◆ ASSIGNMENT ◆
This exercise calls for the records to be repeated in full, exactly as written.

---- DATA SUPPLIED

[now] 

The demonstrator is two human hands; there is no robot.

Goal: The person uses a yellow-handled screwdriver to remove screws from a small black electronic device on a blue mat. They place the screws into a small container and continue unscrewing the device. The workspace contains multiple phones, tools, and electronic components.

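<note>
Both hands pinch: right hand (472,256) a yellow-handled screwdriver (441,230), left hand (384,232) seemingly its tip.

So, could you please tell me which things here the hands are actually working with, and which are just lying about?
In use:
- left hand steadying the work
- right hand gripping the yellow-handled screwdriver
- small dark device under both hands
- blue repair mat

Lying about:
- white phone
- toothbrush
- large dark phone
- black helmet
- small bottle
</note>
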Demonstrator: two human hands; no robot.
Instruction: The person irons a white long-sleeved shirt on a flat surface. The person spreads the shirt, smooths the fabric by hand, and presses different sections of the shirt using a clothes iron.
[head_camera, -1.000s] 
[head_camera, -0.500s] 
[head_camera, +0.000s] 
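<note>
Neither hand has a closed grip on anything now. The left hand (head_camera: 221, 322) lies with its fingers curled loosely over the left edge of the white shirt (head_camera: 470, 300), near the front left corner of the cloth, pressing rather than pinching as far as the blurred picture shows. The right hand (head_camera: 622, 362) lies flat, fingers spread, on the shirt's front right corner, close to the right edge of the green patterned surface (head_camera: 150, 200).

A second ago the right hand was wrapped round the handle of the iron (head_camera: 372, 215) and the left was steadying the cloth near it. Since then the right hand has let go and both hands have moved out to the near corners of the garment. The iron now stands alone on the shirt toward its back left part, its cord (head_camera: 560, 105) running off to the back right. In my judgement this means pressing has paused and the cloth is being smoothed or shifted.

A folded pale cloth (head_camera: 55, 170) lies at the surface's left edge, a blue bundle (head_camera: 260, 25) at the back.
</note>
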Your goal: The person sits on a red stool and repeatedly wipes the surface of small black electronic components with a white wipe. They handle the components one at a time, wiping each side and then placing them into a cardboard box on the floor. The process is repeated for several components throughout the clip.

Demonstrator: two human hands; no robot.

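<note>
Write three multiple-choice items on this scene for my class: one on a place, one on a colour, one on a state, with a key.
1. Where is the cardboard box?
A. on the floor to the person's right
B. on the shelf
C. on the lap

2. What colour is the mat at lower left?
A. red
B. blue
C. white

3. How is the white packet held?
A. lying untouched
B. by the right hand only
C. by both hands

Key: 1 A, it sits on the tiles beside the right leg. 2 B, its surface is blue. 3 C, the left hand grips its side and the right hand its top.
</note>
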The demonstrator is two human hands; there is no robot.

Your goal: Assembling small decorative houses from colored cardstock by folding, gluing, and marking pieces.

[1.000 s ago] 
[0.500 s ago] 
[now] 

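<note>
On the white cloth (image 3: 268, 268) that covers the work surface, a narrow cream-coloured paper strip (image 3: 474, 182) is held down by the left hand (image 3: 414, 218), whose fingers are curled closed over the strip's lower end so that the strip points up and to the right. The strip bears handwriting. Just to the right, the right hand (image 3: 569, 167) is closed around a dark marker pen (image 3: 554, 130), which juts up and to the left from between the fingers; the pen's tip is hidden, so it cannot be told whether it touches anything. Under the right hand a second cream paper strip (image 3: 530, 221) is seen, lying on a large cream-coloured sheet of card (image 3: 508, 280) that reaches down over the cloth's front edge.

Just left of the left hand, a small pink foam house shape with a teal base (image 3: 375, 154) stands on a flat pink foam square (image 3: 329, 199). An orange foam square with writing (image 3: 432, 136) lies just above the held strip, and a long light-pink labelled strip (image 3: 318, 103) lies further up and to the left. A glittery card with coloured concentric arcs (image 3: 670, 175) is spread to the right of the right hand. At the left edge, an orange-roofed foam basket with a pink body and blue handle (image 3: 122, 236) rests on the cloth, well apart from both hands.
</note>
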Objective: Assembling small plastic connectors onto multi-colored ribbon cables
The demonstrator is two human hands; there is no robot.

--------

◆ RESULT OF THE EXERCISE ◆
[now] 

The demonstrator is two human hands; there is no robot.

Goal: The person uses a yellow-handled screwdriver to remove screws from a small black electronic device on a blue mat. They place the screws into a small container and continue unscrewing the device. The workspace contains multiple phones, tools, and electronic components.

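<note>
Both hands pinch: right hand (472,256) a yellow-handled screwdriver (441,230), left hand (384,232) seemingly its tip.

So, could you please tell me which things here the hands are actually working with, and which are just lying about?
In use:
- left hand steadying the work
- right hand gripping the yellow-handled screwdriver
- small dark device under both hands
- blue repair mat

Lying about:
- white phone
- toothbrush
- large dark phone
- black helmet
- small bottle
</note>
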Demonstrator: two human hands; no robot.
Instruction: The person irons a white long-sleeved shirt on a flat surface. The person spreads the shirt, smooths the fabric by hand, and presses different sections of the shirt using a clothes iron.
[head_camera, -1.000s] 
[head_camera, -0.500s] 
[head_camera, +0.000s] 
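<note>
Neither hand has a closed grip on anything now. The left hand (head_camera: 221, 322) lies with its fingers curled loosely over the left edge of the white shirt (head_camera: 470, 300), near the front left corner of the cloth, pressing rather than pinching as far as the blurred picture shows. The right hand (head_camera: 622, 362) lies flat, fingers spread, on the shirt's front right corner, close to the right edge of the green patterned surface (head_camera: 150, 200).

A second ago the right hand was wrapped round the handle of the iron (head_camera: 372, 215) and the left was steadying the cloth near it. Since then the right hand has let go and both hands have moved out to the near corners of the garment. The iron now stands alone on the shirt toward its back left part, its cord (head_camera: 560, 105) running off to the back right. In my judgement this means pressing has paused and the cloth is being smoothed or shifted.

A folded pale cloth (head_camera: 55, 170) lies at the surface's left edge, a blue bundle (head_camera: 260, 25) at the back.
</note>
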Your goal: The person sits on a red stool and repeatedly wipes the surface of small black electronic components with a white wipe. They handle the components one at a time, wiping each side and then placing them into a cardboard box on the floor. The process is repeated for several components throughout the clip.

Demonstrator: two human hands; no robot.

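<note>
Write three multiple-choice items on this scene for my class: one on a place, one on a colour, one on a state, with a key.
1. Where is the cardboard box?
A. on the floor to the person's right
B. on the shelf
C. on the lap

2. What colour is the mat at lower left?
A. red
B. blue
C. white

3. How is the white packet held?
A. lying untouched
B. by the right hand only
C. by both hands

Key: 1 A, it sits on the tiles beside the right leg. 2 B, its surface is blue. 3 C, the left hand grips its side and the right hand its top.
</note>
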The demonstrator is two human hands; there is no robot.

Your goal: Assembling small decorative houses from colored cardstock by folding, gluing, and marking pieces.

[1.000 s ago] 
[0.500 s ago] 
[now] 

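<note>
On the white cloth (image 3: 268, 268) that covers the work surface, a narrow cream-coloured paper strip (image 3: 474, 182) is held down by the left hand (image 3: 414, 218), whose fingers are curled closed over the strip's lower end so that the strip points up and to the right. The strip bears handwriting. Just to the right, the right hand (image 3: 569, 167) is closed around a dark marker pen (image 3: 554, 130), which juts up and to the left from between the fingers; the pen's tip is hidden, so it cannot be told whether it touches anything. Under the right hand a second cream paper strip (image 3: 530, 221) is seen, lying on a large cream-coloured sheet of card (image 3: 508, 280) that reaches down over the cloth's front edge.

Just left of the left hand, a small pink foam house shape with a teal base (image 3: 375, 154) stands on a flat pink foam square (image 3: 329, 199). An orange foam square with writing (image 3: 432, 136) lies just above the held strip, and a long light-pink labelled strip (image 3: 318, 103) lies further up and to the left. A glittery card with coloured concentric arcs (image 3: 670, 175) is spread to the right of the right hand. At the left edge, an orange-roofed foam basket with a pink body and blue handle (image 3: 122, 236) rests on the cloth, well apart from both hands.
</note>
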Objective: Assembling small plastic connectors onto multi-colored ribbon cables
The demonstrator is two human hands; there is no robot.

No further answer is needed.